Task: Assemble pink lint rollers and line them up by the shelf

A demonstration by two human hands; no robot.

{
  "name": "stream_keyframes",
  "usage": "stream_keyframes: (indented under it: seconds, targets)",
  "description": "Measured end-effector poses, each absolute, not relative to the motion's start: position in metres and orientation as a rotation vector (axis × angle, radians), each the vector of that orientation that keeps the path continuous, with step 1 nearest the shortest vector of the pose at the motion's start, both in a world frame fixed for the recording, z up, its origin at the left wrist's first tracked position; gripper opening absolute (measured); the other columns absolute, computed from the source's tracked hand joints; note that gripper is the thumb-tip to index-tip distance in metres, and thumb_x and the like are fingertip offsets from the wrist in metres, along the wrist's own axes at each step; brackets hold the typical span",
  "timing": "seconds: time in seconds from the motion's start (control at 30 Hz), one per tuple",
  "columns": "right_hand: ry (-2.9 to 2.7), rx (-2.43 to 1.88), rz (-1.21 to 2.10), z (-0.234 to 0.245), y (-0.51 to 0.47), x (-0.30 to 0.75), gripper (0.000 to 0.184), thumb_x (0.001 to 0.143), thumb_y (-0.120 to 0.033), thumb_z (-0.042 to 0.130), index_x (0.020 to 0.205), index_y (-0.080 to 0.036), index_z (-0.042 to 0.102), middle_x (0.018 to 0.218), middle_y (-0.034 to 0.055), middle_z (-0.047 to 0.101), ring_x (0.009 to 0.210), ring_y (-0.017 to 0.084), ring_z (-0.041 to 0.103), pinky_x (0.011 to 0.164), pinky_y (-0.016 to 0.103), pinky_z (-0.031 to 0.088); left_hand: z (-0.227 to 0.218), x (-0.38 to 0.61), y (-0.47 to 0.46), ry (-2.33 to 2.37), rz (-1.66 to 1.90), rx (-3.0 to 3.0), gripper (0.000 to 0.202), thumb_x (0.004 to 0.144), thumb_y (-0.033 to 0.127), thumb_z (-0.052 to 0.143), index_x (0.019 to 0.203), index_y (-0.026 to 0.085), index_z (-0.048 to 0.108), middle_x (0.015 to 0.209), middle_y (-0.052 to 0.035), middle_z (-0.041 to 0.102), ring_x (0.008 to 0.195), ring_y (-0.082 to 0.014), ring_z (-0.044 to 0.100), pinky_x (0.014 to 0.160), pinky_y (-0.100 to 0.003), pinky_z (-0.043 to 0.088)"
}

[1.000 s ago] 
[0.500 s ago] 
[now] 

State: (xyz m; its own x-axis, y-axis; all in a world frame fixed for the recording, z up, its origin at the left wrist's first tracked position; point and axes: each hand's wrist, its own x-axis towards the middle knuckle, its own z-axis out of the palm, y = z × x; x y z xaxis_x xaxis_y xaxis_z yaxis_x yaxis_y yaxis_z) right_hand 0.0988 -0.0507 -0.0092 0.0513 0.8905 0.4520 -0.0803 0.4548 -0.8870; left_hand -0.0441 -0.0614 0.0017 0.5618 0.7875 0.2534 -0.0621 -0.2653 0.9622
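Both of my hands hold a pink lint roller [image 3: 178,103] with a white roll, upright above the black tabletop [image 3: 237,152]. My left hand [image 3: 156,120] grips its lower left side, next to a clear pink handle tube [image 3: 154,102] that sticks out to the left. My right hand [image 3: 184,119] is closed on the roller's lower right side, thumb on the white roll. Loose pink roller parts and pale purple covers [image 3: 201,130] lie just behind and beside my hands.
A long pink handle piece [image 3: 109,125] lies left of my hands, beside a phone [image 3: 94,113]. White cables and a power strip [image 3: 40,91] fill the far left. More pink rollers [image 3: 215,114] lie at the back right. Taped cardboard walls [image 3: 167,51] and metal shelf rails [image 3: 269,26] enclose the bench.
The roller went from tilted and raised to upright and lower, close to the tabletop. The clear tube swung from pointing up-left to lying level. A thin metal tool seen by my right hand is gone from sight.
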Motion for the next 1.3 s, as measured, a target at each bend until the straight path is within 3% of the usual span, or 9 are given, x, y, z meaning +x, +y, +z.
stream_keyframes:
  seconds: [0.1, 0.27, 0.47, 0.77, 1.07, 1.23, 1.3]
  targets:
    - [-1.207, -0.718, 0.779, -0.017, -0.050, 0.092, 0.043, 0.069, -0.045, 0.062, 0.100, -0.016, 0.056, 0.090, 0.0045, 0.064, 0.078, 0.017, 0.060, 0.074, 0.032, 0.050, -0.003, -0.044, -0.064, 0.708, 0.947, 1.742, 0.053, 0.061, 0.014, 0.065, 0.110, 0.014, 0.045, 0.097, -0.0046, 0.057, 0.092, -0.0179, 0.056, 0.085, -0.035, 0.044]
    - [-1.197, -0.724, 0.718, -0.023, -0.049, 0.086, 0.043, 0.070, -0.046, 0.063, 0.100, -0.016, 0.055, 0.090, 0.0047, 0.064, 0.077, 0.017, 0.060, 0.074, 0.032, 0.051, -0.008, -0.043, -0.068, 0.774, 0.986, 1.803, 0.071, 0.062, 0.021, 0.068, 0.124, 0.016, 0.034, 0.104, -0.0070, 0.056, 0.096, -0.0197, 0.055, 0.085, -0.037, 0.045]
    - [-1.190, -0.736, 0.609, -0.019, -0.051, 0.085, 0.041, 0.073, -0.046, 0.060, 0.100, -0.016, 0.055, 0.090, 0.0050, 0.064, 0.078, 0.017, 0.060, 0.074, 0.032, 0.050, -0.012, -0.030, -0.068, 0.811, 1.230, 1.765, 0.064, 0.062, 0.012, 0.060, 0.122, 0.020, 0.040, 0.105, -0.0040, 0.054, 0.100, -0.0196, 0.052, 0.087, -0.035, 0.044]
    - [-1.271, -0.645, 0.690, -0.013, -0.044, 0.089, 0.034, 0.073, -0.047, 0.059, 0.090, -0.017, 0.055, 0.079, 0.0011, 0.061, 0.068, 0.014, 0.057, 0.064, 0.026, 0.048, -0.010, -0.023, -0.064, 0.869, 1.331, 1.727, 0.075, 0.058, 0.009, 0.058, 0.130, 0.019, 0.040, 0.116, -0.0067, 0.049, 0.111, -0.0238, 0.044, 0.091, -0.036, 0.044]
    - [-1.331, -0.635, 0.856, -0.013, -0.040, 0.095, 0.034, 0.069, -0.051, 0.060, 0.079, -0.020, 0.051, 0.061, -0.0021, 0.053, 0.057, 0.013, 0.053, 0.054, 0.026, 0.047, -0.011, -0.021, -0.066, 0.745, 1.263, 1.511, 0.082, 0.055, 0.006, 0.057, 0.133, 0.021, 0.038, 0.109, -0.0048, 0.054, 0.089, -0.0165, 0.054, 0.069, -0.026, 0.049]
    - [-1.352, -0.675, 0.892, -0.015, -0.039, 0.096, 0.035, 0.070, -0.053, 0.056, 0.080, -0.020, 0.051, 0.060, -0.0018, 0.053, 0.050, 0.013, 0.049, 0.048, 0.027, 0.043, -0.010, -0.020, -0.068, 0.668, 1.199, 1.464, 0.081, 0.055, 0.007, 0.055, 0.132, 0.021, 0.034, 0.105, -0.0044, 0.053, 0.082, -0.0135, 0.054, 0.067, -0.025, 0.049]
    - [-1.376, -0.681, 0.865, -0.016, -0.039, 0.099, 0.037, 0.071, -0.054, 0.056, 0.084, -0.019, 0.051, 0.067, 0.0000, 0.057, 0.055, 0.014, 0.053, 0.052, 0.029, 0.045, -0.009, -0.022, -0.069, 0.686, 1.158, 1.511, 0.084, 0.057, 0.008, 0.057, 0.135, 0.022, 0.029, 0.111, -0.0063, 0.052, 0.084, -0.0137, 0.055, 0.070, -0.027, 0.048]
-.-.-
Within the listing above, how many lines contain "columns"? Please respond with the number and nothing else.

2